Our son is Walker John Ross, and our boy name for baby 3 is Barrett (Bear), with Nash and Wyatt as back ups.

Our daughter is Heidi Veralynn. I love her name because it's classic, but not common. It is cute for a little girl, kind of unique and cool for an adolescent, but nice and appropriate for an old woman. Her middle name, Veralynn, would have been my girl name, but obviously we've used it now, so I am stuck!

I like Lucy, Gweneth, Grace, Alice, and Larkyn alright, but none of those feel as perfect as my daughter's names. I want something unique yet classic, that works for all stages of life.

My husband likes Quinlynn, Harlynn (Harley), Reese, April, Ember, and Marley, but those all feel way too teenager/modern for me.

I have looked through thousands of names (not being hyperbolic!), and still can't find a name that is as good as my daughter's names. If you have any suggestions or insight into a name that works, I would be eternally grateful. 

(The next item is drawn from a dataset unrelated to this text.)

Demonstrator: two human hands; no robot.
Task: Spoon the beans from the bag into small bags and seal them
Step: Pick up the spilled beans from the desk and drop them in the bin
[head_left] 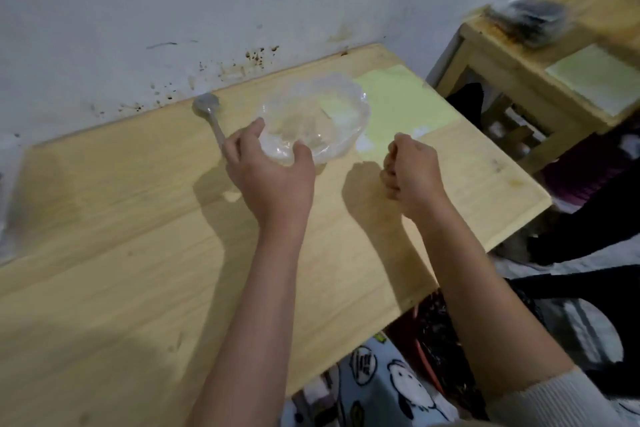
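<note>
A clear scalloped plastic bowl (322,114) stands near the back of the wooden table (138,253), and nothing shows inside it. My left hand (273,173) grips its near rim, thumb on one side and fingers on the other. A metal spoon (209,113) lies just left of the bowl, its head toward the wall and its handle running under my left fingers. My right hand (412,172) hovers to the right of the bowl with its fingers curled into a fist, holding nothing I can see. A blurred clear bag of dark beans (530,19) lies on a second table at the far right.
A pale yellow sheet (405,104) lies under and right of the bowl. The stained wall runs along the table's back edge. A second wooden table (519,62) with another pale sheet stands at the right. A dark red container (429,357) sits below the table's front edge.
</note>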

Love this one, as I’ve written about The Teacher’s Curse before, and I know it’s no joke. Before we get to the conversation at hand, though, just a micro-observation: this is one of two letters in my inbox to be answered at this time of year where the (nick?)name Bear is being considered. No greater comment here, just commenting on a coincidence that’s maybe a micro-trend…

But the topic at hand is your possible daughter, and I agree with you that your first daughter’s name, as well as your son’s, set a high bar for your third if it’s a girl. I think you’re running into an expedited version of a lot a problem for a lot of people – you don’t like any of the names you’re hearing, and because you’re in a school, you’re hearing exponentially more names than the average parent does, so it seems like there’s nothing out there. 

Let’s get granular – Walker and Heidi are both, for various reasons, kind of out-of-phase stylistically and sound-wise. That’s great, and that’s exactly the path you want to go down again, which you are with Barrett, which I love. That has offbeat style in spades, and if it were my kid I’d always want to use his full name! The key is to find this in a girls’ name… 

Your characterization of Quinlynn or Larkyn or Ember as ‘teenager/modern’ rings exactly right to me – they seem like names that young girls would dream up, writing them in notebooks in stories before they fall in love with names like Calandra and Giselle. I definitely think you’re right to steer away from these, and into the land of what I’ll call ‘Forgotten Gems’… 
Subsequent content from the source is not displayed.